Brain autopsy of former BC Lions Rick Klassen shows extensive CTE
New autopsy research on the brain of former BC Lions player Rick Klassen show the 57-year-old had extensive chronic traumatic encephalopathy, known as CTE, caused by years of blows to the head in his playing days.
The defensive lineman died of cancer in 2016 and donated his brain to concussion research. He played for 10 years, the majority of it with the Lions.
His son Chad Klassen says knowing these results, he wishes his father and the CFL did the right thing when he took a hit to the head.
“Looking back, I wish trainers would have sat him down or forced him to miss a game. I know it’s something my dad would’ve hated because he just loved playing,” said Klassen.

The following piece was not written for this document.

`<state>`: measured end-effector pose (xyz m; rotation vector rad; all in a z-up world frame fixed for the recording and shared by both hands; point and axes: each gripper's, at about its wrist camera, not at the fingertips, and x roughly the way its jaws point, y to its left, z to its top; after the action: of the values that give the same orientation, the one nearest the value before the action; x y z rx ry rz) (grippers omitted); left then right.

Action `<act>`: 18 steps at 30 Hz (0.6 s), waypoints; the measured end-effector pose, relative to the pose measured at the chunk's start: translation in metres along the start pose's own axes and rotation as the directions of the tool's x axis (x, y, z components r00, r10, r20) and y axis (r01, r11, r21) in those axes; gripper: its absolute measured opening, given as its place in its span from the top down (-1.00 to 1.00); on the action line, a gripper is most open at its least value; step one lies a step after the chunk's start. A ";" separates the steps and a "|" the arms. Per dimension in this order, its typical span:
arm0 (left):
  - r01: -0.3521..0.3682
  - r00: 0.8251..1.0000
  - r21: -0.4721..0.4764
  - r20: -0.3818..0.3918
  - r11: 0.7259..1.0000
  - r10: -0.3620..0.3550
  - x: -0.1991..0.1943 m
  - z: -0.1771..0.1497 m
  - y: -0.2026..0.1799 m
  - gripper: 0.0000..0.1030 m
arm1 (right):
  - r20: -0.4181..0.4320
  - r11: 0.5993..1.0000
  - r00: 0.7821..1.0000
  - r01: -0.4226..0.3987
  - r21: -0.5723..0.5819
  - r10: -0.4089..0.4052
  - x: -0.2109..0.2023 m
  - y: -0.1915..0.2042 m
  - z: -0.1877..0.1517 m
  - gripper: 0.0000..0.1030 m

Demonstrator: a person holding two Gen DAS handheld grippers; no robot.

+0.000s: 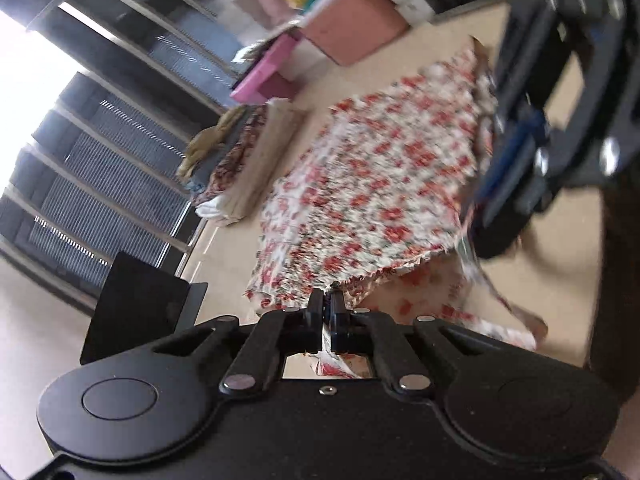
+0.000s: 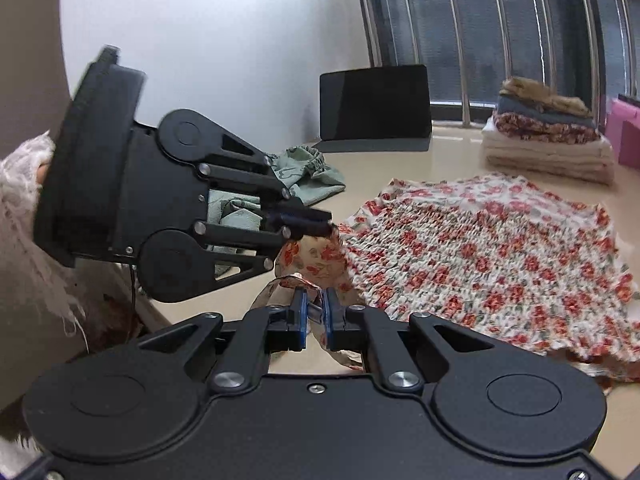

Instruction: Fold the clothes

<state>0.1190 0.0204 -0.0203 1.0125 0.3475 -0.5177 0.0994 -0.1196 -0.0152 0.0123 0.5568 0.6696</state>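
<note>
A white garment with red flowers lies spread on the beige table. My right gripper is shut on a thin floral strap at the garment's near corner, with the cloth pinched between its blue pads. My left gripper comes in from the left and is shut on the garment's edge just beyond. In the left wrist view the left gripper pinches the ruffled hem of the floral garment. The right gripper grips the right corner there, blurred.
A stack of folded clothes stands at the back right near the barred window. A black tablet is propped at the back, with a crumpled green cloth in front of it. Pink boxes line the far side. A lace sleeve shows at the left.
</note>
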 end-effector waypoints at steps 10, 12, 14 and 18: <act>-0.062 0.995 -0.132 0.068 0.989 0.071 -0.015 0.002 0.008 0.93 | -0.092 0.995 0.993 0.084 0.061 -0.078 0.051 -0.002 0.016 0.84; -0.068 0.994 -0.159 0.077 0.985 0.081 -0.017 0.002 0.010 0.93 | -0.105 0.990 0.989 0.112 0.090 -0.102 0.061 -0.004 0.022 0.84; -0.070 0.992 -0.188 0.088 0.980 0.088 -0.019 0.002 0.013 0.93 | -0.120 0.985 0.987 0.121 0.124 -0.107 0.070 -0.005 0.025 0.84; -0.077 0.990 -0.220 0.095 0.972 0.100 -0.022 -0.001 0.016 0.94 | -0.122 0.965 0.984 0.153 0.211 -0.129 0.084 -0.009 0.028 0.84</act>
<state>0.1096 0.0339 0.0018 0.7825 0.2566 -0.4407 0.1731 -0.0723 -0.0337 0.1435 0.7269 0.4686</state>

“The trainers didn’t really have a sense of what concussions were fully and players like my dad wanted to keep playing. They didn’t want to lose their starting job or their spot on the roster.”
Klassen said the disease often led to his dad having erratic and violent behaviour.
“He had a hard time controlling his emotions. It certainly had an effect on us as far as my siblings and mom getting the brunt of his emotional tirades. It was difficult.”
He said doctors looking at his father’s brain described it as the equivalent of someone in their 60s or 80s.
He hopes the findings will continue to spawn more research on CTE’s effects.
Recently, the B.C. Court of Appeal dismissed a concussion lawsuit against the league filed by former BC Lions receiver Arland Bruce.
But Bruce has said he has plans to take it to Canada’s highest court.
Last year, former CFL commissioner Jeffrey Orridge stirred controversy after claiming there was “no conclusive evidence” linking hits to the head and CTE.